Copy out the listing in full, exactly as written, but not its pictures.

- Opening Delimiter -

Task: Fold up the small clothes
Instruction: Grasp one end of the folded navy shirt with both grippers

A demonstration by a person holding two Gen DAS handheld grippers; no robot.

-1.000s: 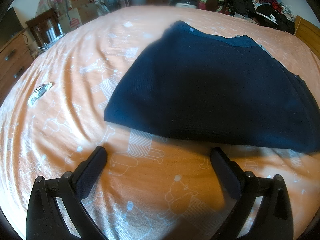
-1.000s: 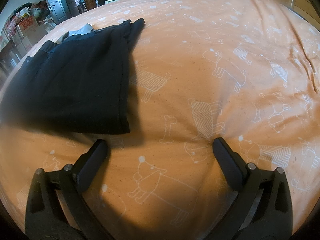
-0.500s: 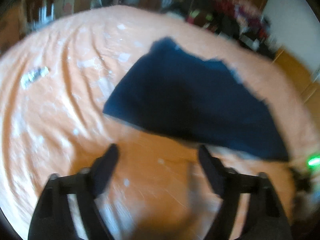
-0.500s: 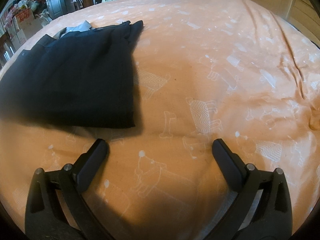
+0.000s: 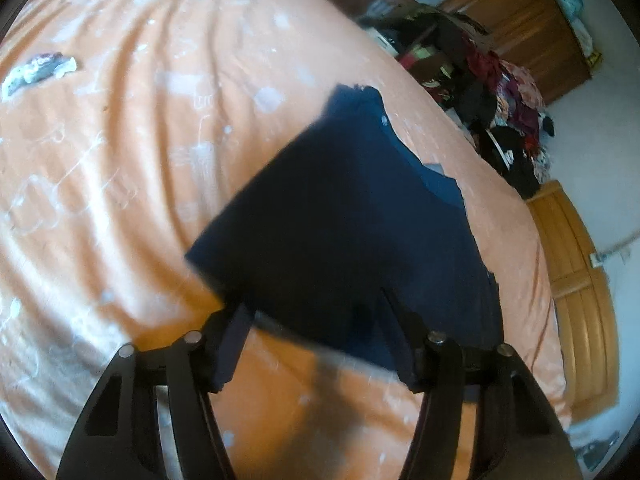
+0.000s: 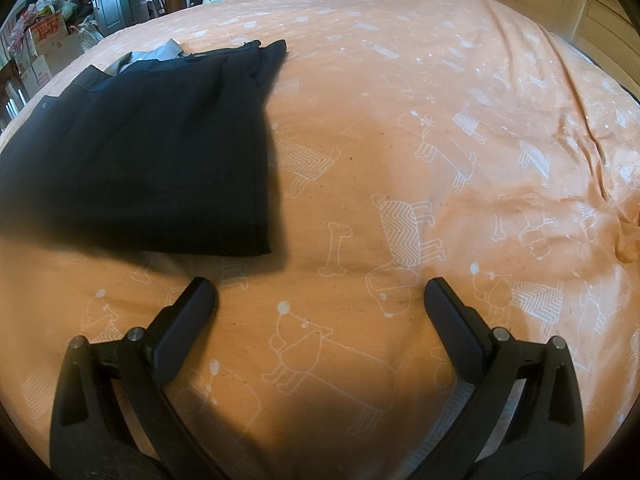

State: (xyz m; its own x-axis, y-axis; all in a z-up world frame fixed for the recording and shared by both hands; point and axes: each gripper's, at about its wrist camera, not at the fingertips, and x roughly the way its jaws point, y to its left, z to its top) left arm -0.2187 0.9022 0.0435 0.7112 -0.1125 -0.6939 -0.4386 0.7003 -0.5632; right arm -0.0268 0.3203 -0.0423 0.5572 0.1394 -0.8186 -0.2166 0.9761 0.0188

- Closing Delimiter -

RESULT OF THIS TASK:
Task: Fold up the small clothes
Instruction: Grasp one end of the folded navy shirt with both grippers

A demonstration by a person holding two Gen DAS handheld grippers; no robot.

-1.000s: 
-1.000s: 
-0.500s: 
-0.500s: 
+0.000s: 
+0.000s: 

State: (xyz m; its own x-axis, y-axis; all in a z-up world frame fixed for the recording and shared by both hands; point and axes: each gripper's, at about its wrist camera, not at the fingertips, and x roughly the way its jaws point, y to its left, z to its top) left arm -0.2187 0.9022 0.0435 0.7112 -0.1125 -0.6939 -0.4386 0.7003 -0.5632; right arm -0.0268 0.3203 -0.0423 0.5572 0.1394 -0.8186 -0.2166 0.9761 0.0188

Work on the answer has been completed.